Congressional committee deals setback to ‘death with dignity’

The District of Columbia’s Death With Dignity Act was dealt a surprise congressional setback late Thursday night, when the House Appropriations Committee voted not only to defund the implementation of the bill, which had been expected by proponents, but to rescind the new law completely.

The law, passed by the D.C. City Council by an 11-2 vote last fall, would allow terminally ill patients to receive a life-ending prescription from a physician who determines they have less than six months to live.

Congress has oversight authority over all D.C. laws, which means it can vote to nullify an action of the City Council within 30 legislative days after the law in question is signed. A Senate resolution to do so did not make it out of committee early this year, and while a House resolution was passed in committee, it never made it to a floor vote. Hence the D.C. legislation became law on Feb. 18, when the 30-day window closed.
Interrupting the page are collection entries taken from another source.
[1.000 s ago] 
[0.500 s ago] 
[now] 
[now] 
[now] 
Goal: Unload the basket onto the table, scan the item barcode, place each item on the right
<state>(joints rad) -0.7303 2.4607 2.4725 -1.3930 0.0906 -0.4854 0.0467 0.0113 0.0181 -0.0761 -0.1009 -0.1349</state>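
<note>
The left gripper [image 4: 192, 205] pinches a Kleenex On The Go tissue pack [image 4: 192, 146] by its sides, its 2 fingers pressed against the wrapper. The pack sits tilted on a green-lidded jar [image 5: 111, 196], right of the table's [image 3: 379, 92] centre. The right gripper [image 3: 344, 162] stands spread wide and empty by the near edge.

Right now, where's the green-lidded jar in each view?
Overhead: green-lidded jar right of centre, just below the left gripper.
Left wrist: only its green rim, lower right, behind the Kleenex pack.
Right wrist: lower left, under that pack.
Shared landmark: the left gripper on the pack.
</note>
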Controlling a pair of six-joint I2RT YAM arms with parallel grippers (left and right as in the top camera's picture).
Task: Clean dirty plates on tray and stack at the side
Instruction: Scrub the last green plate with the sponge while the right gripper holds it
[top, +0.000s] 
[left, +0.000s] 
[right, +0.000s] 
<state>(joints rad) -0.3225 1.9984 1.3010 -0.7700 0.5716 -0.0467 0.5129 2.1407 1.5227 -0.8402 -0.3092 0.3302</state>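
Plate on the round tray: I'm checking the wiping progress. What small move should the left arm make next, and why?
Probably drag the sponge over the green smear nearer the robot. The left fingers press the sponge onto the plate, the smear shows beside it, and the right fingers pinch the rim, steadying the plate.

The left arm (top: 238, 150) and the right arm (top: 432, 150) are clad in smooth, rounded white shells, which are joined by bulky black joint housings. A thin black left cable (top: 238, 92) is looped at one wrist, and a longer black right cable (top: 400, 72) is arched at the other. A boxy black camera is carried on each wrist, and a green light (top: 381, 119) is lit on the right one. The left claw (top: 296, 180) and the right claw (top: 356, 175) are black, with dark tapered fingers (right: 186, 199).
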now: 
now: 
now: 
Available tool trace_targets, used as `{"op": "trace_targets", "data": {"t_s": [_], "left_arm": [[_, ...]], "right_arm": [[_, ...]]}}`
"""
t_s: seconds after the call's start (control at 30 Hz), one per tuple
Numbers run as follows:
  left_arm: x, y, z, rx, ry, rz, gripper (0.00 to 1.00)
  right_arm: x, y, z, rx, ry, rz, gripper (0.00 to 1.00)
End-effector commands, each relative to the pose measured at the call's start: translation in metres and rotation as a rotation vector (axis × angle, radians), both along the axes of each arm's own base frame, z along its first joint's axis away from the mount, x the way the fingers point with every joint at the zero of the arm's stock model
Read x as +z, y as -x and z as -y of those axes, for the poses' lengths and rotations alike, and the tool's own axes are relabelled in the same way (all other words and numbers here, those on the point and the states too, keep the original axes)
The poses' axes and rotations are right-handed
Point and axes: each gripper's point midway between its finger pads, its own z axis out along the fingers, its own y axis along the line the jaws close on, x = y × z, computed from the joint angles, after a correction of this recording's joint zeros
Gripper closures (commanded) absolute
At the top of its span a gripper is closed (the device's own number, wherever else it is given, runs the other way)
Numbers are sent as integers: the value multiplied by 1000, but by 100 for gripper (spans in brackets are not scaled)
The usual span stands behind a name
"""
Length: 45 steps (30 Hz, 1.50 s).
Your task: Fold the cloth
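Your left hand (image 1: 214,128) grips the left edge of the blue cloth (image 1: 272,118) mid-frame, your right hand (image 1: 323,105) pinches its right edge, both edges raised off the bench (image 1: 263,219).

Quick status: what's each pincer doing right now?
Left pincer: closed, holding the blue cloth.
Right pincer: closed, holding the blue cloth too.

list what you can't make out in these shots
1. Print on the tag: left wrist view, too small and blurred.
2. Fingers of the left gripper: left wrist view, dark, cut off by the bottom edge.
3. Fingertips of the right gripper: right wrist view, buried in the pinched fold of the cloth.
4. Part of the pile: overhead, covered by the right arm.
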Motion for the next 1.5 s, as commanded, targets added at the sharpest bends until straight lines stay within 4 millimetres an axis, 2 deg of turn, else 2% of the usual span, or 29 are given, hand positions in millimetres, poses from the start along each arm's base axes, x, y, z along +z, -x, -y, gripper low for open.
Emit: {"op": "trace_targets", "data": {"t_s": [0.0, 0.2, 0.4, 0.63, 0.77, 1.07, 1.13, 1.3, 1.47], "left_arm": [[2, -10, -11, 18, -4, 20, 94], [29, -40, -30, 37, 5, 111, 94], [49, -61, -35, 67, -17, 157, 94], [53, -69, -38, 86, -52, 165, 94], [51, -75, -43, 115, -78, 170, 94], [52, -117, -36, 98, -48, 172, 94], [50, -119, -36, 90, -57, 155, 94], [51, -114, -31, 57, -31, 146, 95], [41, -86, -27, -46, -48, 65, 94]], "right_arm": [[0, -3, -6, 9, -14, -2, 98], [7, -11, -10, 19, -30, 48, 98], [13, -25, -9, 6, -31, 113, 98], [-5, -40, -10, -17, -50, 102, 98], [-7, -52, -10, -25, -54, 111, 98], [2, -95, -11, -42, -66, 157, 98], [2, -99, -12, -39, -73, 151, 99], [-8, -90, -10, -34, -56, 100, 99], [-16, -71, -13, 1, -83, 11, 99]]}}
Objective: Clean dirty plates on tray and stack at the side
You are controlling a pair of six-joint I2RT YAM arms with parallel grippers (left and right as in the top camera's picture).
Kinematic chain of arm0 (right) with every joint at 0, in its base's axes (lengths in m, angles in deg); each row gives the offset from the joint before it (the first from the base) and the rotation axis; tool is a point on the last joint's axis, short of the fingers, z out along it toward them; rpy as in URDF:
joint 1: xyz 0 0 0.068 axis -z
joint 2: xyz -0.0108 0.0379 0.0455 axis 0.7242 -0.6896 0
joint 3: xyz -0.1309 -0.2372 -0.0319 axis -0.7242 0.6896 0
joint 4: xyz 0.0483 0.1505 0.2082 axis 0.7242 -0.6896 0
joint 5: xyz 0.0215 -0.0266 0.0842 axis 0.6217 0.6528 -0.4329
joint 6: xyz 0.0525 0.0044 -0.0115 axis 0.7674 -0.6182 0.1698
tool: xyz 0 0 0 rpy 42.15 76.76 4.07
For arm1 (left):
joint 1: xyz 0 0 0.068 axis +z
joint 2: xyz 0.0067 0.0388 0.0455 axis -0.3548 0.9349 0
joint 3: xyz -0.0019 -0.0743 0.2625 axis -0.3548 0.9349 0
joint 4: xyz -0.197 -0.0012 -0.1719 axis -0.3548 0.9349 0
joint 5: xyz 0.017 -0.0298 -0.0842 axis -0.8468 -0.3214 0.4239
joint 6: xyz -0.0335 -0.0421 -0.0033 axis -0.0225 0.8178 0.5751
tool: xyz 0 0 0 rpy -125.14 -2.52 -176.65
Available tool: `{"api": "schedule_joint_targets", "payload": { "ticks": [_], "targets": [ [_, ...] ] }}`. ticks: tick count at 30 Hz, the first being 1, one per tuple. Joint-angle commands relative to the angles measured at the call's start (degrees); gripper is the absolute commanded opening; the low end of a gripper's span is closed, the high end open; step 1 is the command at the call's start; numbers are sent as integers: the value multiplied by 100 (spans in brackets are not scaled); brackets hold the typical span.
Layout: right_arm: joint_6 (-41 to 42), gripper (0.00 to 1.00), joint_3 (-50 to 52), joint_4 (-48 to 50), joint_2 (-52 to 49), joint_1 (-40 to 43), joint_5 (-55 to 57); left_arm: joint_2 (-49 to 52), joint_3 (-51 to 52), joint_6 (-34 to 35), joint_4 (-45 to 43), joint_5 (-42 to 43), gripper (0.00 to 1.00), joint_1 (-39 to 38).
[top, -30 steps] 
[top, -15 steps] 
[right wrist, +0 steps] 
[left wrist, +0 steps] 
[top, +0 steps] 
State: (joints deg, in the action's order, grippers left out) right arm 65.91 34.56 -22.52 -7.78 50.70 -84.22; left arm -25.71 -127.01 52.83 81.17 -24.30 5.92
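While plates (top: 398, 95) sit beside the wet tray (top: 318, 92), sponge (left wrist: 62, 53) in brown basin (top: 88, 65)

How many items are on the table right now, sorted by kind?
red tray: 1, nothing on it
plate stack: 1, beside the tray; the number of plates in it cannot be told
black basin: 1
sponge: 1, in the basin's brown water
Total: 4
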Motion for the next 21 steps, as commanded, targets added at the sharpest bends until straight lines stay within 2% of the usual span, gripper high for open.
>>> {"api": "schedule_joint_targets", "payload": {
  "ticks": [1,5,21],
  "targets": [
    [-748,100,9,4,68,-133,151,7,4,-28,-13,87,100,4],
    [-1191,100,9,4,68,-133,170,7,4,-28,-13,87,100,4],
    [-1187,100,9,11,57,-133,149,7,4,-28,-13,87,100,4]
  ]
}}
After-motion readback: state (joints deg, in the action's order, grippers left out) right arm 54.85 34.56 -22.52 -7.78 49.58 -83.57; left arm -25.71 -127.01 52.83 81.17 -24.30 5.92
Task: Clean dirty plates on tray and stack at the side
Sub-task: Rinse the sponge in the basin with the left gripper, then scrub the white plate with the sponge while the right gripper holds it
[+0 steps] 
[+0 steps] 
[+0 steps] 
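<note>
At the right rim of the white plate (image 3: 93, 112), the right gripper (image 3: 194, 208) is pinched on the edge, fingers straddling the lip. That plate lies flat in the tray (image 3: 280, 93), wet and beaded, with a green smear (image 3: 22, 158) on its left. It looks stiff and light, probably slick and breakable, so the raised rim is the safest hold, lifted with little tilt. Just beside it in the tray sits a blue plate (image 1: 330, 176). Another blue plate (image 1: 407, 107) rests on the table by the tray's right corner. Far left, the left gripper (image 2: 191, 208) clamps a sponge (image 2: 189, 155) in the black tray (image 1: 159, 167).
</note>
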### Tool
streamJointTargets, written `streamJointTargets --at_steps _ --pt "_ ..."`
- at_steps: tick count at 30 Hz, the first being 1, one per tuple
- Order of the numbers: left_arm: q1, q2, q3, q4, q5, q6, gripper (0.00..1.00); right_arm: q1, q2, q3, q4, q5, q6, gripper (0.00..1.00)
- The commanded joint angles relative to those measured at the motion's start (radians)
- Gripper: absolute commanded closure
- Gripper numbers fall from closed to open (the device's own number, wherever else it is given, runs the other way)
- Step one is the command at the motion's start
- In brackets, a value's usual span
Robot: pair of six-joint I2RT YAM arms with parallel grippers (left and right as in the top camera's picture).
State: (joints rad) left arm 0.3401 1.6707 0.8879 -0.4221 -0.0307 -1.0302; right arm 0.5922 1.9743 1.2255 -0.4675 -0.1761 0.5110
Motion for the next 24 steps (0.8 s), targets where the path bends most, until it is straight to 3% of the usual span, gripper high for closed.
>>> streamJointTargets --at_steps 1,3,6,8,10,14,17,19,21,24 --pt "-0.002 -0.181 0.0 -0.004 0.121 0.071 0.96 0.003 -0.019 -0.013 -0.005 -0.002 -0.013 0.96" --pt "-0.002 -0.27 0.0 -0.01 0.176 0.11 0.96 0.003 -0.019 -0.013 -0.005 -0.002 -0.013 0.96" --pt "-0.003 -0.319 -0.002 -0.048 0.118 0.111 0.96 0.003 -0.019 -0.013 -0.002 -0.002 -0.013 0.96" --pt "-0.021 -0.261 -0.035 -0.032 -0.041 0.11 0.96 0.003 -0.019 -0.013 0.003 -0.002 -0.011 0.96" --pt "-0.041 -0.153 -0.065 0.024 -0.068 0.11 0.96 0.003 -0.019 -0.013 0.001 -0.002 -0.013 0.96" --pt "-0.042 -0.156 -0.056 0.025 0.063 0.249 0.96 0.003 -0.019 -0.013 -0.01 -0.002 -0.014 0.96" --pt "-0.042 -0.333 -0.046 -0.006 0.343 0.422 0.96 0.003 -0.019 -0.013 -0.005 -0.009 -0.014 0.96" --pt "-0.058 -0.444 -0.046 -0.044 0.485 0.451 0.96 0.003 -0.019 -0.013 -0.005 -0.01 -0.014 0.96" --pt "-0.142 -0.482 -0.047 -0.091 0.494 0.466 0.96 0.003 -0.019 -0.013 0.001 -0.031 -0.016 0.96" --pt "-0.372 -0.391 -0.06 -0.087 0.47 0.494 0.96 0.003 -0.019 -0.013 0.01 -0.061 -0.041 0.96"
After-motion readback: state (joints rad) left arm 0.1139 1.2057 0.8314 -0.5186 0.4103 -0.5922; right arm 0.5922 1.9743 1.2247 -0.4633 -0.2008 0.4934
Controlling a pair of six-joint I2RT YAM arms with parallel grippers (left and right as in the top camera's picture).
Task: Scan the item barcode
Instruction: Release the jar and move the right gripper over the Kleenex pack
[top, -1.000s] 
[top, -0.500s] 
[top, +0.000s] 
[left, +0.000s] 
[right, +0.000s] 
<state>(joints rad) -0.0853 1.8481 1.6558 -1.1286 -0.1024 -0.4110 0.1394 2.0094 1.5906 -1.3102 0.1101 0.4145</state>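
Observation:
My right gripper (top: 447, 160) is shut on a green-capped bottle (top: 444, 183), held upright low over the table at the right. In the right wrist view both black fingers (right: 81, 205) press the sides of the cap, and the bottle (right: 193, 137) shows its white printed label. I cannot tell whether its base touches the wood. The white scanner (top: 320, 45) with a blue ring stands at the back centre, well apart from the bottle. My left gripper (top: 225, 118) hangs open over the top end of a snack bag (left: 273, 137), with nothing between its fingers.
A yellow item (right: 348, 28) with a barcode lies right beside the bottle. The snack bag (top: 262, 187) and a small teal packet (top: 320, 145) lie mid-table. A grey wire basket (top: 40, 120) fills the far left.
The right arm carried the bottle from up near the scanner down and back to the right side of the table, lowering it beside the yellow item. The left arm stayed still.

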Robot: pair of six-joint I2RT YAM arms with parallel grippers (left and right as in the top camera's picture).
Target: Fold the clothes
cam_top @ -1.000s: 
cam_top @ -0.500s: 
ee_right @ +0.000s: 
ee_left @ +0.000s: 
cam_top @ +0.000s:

But in what proponents of the measure call an “end run,” Rep. Andy Harris, R-Md., who is a physician, proposed an amendment to the current House Appropriations bill that would void the D.C. law completely.

In introducing his amendment, Harris said that Congress has “the ability to judge anything the District of Columbia does that is bad policy. This is bad policy.” He went on to say that one-quarter of patients who would seek help under the act would do so out of depression, and “I went to medical school. The treatment for depression was not death.”

Kim Callinan, chief program officer of Compassion & Choices, which supports “death with dignity” legislation throughout the country, said that Harris’ interpretation of the bill is wrong. Callinan said Harris called the bill a “physician-assisted suicide act” and spoke about doctors directly injecting patients with lethal drugs, when in fact the bill requires that patients be able to ingest any medication on their own. “The physician doesn’t act, the patient does. [Harris] doesn’t realize how this works,” she said.

In response to Harris’ assertion that patients seeking death would be depressed, Callinan cited the requirement that patients undergo a psychological screening. She said a similar provision has worked well in Oregon, where medical aid in dying has been allowed since 1997.

She added that the bill does not facilitate “suicide,” which she defines as a person ending their life “when they otherwise would not have died.” Medical Aid in Dying, she said, is when disease makes the end of life inevitable and a patient chooses to make that end less painful.

Mary Klein, a D.C. resident who has terminal ovarian cancer, agrees. “Death with dignity is not suicide,” she said after the amendment was passed. “It’s the cancer that is slowly killing me. Suicide is when a person who is not terminally ill takes his or her own life.”

Klein has been following the fate of the D.C. bill closely, as she sees it as tied to her own. In a profile by Yahoo News last month she described her decision to eventually make use of the D.C. Act. “This was horrible news,” she said of the Appropriations Committee’s 28-24 vote, which was essentially along party lines. “The committee voted to impose their will and beliefs on me and take away the most personal choices — how to die.”

Callinan takes issue with the timing of the amendment. “It was an abuse of power,” she says. “The opportunity for them to repeal that law was in February when they were going through the 30-day review. That failed. And to do it now is to misuse the appropriations process to do what opponents of medical aid in dying could not openly do before. This end run is shameful, it’s wrong and now D.C. residents who are dying are being deprived of the peace of mind that this law brings.”

The measure still faces a vote in the full House and must also be passed by the Senate. Callinan says proponents will be appealing to the 77 members of Congress and 12 senators from states where similar legislation is in effect, because “this would send a federal message that those state laws are also in jeopardy from Congress.”